● Exercise
Among the lines of data below, reproduce only those from the one with "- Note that" through the one with "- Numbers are", exactly as they stand, both ends included.

● Supplied data

--- START ---

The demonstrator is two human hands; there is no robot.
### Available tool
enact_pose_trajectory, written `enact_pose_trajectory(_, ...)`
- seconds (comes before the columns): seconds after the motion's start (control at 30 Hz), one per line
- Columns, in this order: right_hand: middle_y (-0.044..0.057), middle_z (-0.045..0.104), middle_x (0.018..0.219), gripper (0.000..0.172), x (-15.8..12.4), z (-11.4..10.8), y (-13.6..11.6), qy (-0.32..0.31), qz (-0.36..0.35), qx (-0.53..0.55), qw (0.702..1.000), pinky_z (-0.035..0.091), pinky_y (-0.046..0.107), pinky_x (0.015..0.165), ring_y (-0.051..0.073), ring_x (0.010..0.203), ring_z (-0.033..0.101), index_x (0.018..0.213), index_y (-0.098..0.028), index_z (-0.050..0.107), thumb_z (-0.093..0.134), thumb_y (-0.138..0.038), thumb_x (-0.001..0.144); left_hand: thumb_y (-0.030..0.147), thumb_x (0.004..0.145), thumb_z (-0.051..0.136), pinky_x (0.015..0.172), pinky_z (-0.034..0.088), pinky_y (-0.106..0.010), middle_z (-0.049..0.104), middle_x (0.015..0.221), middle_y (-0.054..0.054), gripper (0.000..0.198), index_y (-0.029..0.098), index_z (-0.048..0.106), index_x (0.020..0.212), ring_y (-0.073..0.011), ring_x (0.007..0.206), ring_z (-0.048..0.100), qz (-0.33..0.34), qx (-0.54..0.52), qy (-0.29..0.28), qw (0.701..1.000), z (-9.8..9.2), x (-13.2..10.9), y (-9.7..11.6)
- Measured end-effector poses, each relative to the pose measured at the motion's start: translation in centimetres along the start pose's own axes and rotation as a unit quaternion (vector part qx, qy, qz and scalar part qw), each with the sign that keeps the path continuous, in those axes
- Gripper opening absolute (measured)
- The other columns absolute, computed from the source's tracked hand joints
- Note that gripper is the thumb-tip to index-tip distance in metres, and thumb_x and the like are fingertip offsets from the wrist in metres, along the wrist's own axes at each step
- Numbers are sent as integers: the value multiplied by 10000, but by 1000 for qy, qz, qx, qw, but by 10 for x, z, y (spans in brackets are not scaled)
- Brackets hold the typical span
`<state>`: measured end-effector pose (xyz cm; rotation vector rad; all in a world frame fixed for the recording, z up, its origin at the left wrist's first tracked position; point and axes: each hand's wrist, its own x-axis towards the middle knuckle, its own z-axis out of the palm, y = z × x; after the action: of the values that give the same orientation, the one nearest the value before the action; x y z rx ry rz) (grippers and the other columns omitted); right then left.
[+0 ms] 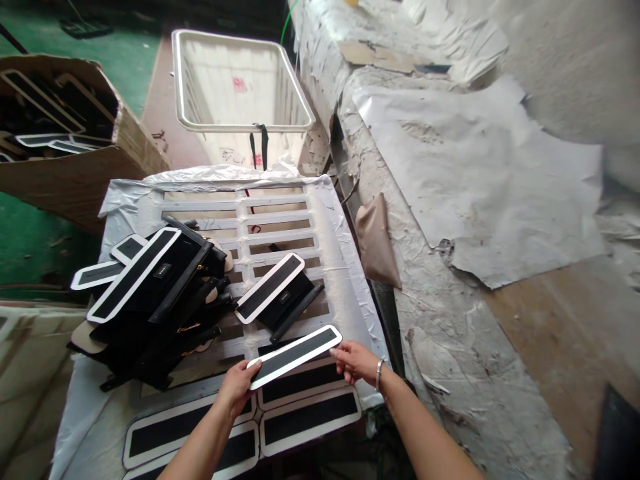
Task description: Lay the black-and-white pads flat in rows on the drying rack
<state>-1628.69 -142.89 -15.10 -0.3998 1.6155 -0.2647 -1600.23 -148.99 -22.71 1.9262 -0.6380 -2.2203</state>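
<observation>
Both hands hold one long black strip with a white border (295, 355) just above a white slatted crate top (280, 220). My left hand (236, 388) grips its near-left end, and my right hand (356, 362), with a bracelet on the wrist, grips its right end. Under the held strip lie several matching strips (310, 417) flat in rows. A single black piece with a white-edged strip (273, 288) rests in the middle of the crate. At the left sits a heap of black pieces and strips (150, 300).
A white plastic basket (240, 83) stands beyond the crate. A cardboard box (65, 140) with more strips is at far left on the green floor. To the right runs a workbench covered in torn paper (475, 200), with a tan pouch (377, 243) at its edge.
</observation>
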Motion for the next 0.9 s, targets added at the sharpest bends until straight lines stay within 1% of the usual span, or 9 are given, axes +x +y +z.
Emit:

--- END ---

● Response to the task
- Note that gripper is the thumb-tip to index-tip distance in metres, and thumb_x and the like are fingertip offsets from the wrist in metres, along the wrist's own axes at each step
- Numbers are sent as integers: the value multiplied by 10000, but by 1000 for qy, qz, qx, qw, but by 10 for x, z, y (spans in brackets are not scaled)

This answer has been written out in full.